Across the whole listing, copy out every line that includes the string "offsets".
◇ ◇ ◇ ◇ ◇
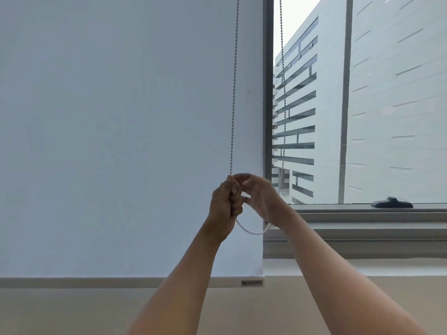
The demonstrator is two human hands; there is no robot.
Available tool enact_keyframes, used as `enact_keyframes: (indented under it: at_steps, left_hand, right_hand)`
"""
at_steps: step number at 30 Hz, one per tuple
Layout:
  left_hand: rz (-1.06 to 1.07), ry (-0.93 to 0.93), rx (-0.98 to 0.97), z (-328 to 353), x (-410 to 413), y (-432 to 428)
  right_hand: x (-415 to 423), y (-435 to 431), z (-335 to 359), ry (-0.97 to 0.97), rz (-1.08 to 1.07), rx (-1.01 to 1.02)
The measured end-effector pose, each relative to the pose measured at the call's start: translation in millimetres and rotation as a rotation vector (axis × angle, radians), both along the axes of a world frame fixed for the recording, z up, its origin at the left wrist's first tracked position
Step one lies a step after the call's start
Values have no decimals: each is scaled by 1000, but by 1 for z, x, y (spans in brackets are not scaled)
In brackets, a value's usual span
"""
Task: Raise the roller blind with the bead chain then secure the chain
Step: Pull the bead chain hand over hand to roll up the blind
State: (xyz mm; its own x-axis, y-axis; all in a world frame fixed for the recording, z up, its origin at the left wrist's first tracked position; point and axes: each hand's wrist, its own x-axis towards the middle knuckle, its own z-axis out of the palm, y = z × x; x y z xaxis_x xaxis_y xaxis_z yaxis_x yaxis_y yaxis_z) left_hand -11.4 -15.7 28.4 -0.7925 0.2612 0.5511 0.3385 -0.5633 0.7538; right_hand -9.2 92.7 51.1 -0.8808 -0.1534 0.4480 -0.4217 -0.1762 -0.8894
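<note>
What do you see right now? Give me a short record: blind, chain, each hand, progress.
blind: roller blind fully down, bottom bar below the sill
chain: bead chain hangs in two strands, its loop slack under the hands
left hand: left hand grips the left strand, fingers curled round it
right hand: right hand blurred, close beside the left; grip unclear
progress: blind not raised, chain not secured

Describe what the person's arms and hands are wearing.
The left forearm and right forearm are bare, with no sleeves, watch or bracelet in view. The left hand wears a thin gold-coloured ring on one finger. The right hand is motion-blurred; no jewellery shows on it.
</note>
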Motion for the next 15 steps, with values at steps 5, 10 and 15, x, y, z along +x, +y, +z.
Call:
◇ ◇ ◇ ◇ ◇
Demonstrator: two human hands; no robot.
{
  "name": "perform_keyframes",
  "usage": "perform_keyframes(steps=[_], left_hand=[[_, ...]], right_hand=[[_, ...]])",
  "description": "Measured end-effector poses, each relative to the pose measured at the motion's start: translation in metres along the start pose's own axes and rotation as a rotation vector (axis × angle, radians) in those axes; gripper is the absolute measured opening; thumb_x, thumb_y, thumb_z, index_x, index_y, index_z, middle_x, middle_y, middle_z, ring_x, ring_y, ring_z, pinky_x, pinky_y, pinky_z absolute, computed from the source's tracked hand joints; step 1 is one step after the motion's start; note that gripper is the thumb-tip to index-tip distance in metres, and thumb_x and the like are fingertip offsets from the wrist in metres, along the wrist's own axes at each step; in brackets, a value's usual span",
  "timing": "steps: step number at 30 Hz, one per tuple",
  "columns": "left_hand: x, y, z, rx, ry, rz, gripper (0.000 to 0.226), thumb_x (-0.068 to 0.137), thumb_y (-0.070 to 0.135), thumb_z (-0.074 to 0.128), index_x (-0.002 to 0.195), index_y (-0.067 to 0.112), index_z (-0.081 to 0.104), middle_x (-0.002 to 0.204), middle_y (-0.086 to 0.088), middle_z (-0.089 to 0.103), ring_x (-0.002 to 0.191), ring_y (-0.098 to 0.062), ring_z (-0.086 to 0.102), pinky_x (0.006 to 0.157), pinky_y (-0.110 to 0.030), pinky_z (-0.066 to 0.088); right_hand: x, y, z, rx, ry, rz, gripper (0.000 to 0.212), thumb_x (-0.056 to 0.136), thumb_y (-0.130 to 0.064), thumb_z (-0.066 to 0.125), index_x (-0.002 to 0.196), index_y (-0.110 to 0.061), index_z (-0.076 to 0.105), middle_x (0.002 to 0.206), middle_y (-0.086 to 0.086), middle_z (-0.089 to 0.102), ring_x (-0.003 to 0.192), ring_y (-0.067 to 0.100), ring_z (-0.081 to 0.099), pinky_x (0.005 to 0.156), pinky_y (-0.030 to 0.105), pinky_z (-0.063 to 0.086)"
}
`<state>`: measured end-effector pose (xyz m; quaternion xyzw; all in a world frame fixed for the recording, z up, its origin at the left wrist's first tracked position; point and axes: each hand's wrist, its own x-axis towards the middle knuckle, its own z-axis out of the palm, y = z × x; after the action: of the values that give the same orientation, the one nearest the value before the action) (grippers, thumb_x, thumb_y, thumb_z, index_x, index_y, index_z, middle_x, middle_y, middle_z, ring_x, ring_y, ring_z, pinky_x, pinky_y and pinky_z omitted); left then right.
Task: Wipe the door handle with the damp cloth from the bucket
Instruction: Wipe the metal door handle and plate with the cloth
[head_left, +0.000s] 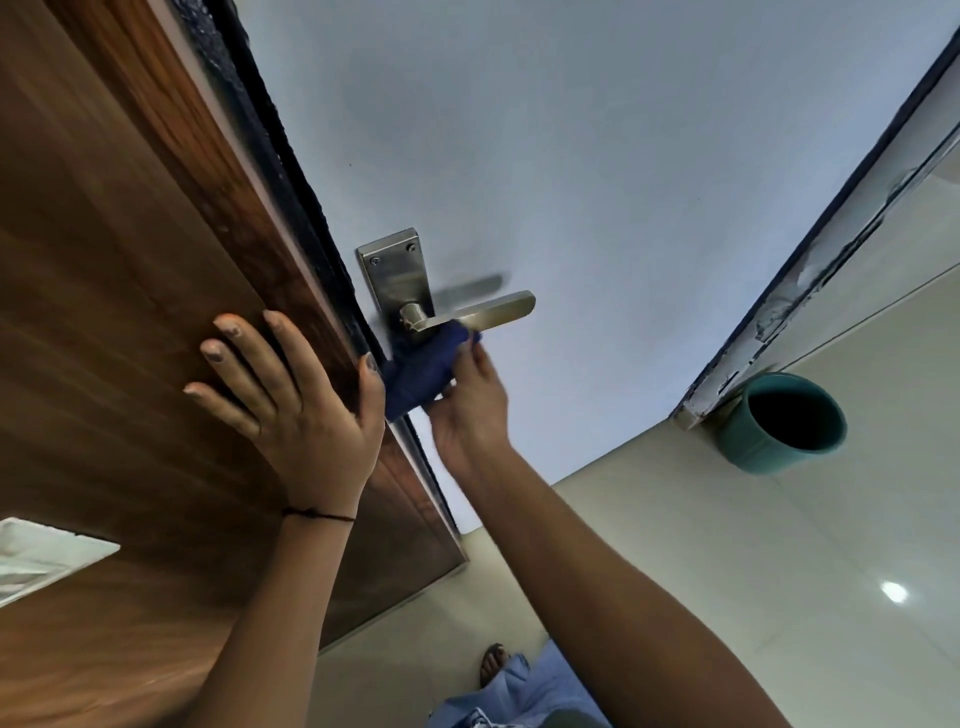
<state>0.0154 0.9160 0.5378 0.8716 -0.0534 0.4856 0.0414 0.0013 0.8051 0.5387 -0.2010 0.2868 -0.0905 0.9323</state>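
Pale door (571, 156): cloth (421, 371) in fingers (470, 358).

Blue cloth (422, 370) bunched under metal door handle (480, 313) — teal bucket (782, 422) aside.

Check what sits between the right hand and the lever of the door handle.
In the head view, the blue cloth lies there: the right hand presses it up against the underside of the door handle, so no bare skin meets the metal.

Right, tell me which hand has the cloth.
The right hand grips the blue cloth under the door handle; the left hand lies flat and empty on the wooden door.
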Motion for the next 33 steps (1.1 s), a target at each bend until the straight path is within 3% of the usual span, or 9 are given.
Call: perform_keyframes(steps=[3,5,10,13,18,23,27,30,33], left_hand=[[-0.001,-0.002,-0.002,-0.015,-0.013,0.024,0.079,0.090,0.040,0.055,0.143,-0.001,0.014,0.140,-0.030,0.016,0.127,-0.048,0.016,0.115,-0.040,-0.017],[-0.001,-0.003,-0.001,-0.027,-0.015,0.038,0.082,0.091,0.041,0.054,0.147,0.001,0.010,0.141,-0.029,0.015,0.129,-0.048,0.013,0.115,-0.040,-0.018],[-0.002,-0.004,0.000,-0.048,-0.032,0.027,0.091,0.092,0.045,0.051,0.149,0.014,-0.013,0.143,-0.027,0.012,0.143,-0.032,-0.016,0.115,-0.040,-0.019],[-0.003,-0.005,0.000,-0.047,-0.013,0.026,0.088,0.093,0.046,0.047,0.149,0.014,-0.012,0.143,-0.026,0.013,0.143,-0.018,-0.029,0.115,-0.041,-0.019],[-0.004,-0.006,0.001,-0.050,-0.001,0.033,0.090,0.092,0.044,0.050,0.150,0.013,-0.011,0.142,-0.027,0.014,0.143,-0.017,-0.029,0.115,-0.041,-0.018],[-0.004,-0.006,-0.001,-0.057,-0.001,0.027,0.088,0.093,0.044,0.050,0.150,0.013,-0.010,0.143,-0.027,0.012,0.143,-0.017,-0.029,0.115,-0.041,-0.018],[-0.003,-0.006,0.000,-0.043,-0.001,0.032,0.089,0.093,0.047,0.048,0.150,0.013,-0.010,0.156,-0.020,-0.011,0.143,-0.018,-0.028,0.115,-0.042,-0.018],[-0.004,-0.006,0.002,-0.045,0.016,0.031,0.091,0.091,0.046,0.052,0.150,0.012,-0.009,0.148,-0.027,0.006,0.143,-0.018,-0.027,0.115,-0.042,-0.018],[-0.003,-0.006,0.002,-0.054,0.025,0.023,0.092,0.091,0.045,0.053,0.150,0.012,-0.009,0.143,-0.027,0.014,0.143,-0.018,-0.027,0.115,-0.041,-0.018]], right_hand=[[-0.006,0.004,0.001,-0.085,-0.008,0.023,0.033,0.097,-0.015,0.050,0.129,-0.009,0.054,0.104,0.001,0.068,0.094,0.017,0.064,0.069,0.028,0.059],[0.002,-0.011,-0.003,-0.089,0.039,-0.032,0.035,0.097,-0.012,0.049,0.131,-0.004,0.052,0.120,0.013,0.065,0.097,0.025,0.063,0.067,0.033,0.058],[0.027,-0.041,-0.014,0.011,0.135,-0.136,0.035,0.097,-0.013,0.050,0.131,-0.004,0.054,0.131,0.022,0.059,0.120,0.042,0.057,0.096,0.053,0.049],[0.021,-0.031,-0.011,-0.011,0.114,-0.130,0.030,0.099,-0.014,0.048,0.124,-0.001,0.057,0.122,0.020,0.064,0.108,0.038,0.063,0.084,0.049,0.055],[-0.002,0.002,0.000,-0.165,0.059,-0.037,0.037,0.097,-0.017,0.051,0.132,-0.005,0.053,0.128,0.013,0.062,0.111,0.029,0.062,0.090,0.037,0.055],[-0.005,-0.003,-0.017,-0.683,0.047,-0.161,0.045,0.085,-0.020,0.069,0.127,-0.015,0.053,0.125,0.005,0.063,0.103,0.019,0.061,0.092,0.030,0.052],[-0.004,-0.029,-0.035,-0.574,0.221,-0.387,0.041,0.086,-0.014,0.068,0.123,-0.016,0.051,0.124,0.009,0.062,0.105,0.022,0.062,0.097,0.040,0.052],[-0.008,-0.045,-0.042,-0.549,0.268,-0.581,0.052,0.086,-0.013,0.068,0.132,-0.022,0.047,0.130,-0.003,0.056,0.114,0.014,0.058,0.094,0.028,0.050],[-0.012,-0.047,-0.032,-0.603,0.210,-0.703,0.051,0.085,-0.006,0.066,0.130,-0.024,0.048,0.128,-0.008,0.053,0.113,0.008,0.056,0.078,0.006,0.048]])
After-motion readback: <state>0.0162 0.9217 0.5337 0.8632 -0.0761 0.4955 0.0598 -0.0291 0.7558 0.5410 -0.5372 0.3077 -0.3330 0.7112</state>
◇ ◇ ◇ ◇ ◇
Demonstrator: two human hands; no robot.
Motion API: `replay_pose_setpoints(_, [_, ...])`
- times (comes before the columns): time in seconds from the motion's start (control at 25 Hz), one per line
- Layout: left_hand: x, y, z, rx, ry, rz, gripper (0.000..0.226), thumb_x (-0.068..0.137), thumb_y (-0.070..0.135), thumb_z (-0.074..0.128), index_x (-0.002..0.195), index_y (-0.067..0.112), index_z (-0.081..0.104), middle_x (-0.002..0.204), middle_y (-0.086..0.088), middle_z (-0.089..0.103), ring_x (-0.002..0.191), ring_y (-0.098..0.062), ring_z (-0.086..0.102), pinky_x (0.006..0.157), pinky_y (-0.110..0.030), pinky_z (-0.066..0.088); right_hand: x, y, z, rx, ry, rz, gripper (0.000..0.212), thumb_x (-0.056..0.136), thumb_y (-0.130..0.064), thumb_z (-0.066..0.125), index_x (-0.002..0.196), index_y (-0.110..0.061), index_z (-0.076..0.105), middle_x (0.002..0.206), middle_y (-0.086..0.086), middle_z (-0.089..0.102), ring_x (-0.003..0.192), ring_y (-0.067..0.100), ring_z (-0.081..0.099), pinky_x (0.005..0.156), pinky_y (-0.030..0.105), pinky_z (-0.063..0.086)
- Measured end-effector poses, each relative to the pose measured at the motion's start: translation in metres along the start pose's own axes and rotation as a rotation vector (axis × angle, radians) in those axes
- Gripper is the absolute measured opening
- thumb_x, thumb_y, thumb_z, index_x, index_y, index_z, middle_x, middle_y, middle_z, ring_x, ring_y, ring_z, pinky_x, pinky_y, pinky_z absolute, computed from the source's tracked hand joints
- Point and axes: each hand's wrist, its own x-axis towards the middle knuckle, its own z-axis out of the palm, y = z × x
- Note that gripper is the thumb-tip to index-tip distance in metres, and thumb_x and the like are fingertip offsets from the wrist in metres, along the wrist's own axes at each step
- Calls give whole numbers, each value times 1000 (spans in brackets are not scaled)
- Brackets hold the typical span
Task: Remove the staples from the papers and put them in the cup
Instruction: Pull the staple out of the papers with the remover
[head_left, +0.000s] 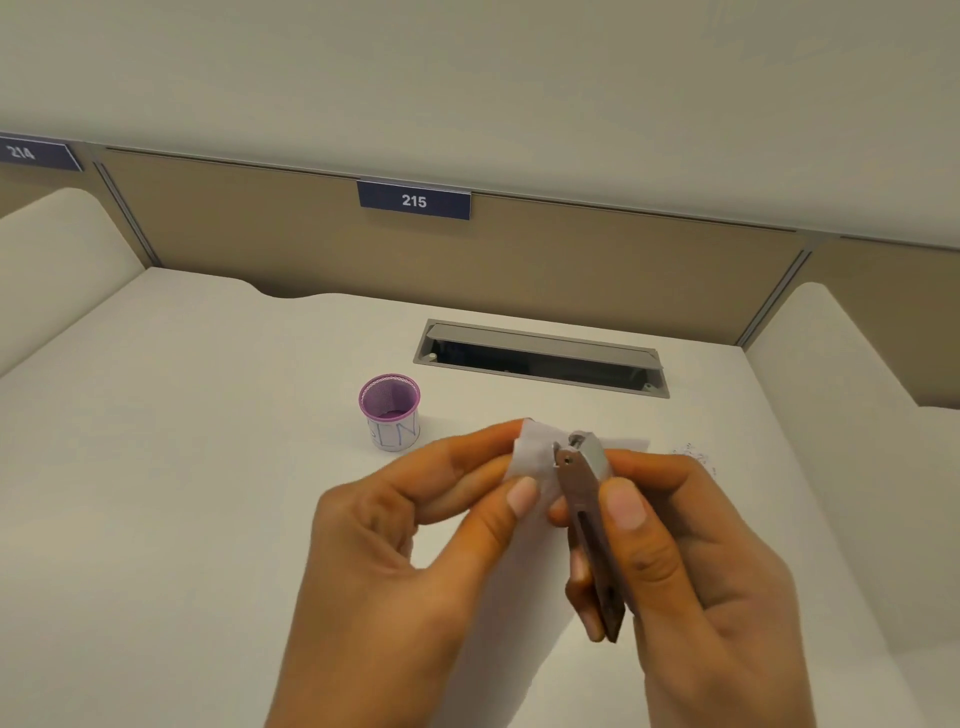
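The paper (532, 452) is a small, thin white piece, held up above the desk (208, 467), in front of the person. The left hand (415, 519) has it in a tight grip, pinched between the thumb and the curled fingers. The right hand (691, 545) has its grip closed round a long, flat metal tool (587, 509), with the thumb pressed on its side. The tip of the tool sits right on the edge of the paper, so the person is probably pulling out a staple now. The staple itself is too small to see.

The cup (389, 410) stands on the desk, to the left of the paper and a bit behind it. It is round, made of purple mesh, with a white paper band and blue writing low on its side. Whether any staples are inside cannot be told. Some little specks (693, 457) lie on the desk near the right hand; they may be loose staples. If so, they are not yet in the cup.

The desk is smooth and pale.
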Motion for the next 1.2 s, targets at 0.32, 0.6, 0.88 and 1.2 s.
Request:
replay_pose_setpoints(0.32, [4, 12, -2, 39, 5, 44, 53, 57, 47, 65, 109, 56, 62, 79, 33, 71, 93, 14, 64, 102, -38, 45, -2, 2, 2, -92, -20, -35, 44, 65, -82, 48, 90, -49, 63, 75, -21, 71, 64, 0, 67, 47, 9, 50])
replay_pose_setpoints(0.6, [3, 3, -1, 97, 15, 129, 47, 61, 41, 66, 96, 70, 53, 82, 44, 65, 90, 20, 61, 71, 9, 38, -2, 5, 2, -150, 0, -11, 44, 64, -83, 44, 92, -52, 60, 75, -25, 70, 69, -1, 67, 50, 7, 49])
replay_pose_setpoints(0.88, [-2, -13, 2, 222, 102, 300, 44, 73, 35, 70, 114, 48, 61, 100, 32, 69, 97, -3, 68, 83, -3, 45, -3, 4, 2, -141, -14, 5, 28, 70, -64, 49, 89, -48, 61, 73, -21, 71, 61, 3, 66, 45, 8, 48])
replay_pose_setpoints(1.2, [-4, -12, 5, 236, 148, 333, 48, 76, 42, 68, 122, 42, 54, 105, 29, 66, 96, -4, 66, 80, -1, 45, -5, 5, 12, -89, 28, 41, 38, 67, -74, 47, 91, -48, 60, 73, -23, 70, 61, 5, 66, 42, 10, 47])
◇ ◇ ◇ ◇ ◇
> _EXERCISE SOLUTION_:
  "description": "Measured end-effector poses, each relative to the pose measured at the motion's start: translation in metres along the start pose's own axes and rotation as a rotation vector (axis × angle, radians) in those axes; gripper is the absolute measured opening; thumb_x, thumb_y, thumb_z, index_x, index_y, index_z, middle_x, middle_y, middle_z, ring_x, ring_y, ring_z, pinky_x, pinky_y, pinky_z absolute, computed from the source's tracked hand joints; step 1 is one step after the motion's start; note that gripper is the thumb-tip to index-tip distance in metres, and thumb_x and the like are fingertip offsets from the wrist in metres, along the wrist's own axes at each step; in brackets, a value's usual span",
- Note that gripper is the thumb-tip to index-tip distance in metres, and thumb_x and the like are fingertip offsets from the wrist in metres, along the wrist's own axes at each step

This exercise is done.